= BRIEF =
I need every line that includes the word "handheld" copied from the material.

= SUPPLIED INFORMATION =
+===+

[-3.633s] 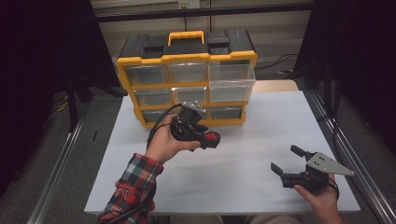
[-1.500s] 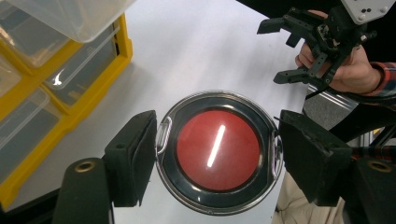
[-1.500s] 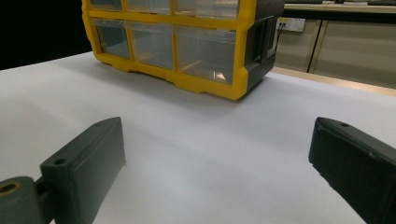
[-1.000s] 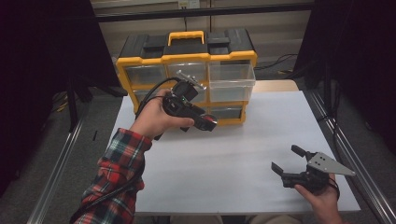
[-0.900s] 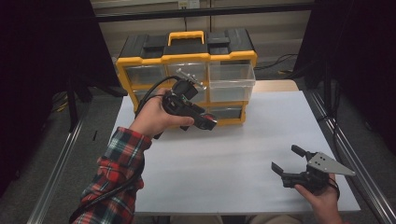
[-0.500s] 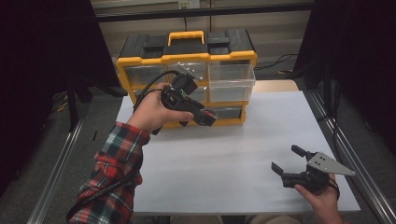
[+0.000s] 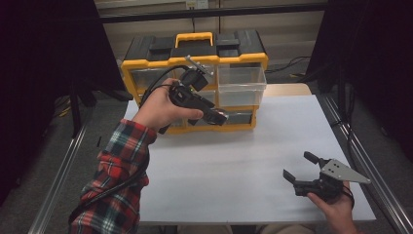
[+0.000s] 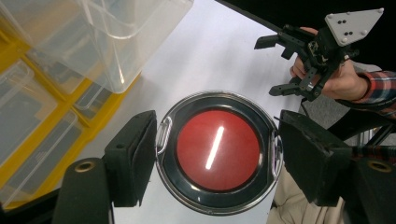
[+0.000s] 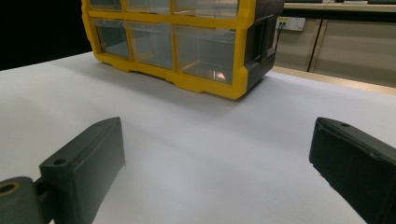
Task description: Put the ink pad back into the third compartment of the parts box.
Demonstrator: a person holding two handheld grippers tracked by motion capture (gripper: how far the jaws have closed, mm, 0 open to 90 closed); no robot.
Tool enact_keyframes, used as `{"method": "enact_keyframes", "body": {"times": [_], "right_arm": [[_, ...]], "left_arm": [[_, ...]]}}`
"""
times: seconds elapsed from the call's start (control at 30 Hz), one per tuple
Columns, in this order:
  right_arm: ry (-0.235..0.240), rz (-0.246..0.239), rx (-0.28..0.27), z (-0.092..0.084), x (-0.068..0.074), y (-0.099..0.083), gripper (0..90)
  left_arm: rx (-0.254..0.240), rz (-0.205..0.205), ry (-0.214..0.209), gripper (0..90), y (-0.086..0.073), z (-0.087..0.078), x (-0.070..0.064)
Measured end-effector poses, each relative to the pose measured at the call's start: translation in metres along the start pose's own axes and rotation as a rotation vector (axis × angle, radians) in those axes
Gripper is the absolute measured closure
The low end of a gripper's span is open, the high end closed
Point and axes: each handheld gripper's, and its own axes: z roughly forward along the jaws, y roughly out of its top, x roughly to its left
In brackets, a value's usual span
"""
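Left gripper (image 8: 215,158) clamps one round tin (image 8: 217,151) | right gripper (image 7: 303,168) apart | one drawer cabinet (image 7: 195,78)

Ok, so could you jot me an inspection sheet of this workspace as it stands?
Surface: white tabletop.
Job's things: round red-topped tin; yellow drawer organiser with one clear drawer pulled out.
Clutter: nothing seen.
Grippers: left tool is raised in front of the organiser, clamped on the tin; right tool is open, low over the table.
Cables: black cable loops from the left tool.
Surroundings: metal side rail, dark surround.
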Motion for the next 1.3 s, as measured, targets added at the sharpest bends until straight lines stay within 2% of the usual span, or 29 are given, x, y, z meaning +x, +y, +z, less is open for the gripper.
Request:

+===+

= FINISHED TASK =
Demonstrator: a person holding two handheld grippers tracked by motion capture (gripper: how far the jaws have closed, mm, 0 open to 90 closed); no robot.
Point and axes: each handheld gripper's, and its own axes: z roughly forward along the jaws, y roughly out of its top, x roughly to its left

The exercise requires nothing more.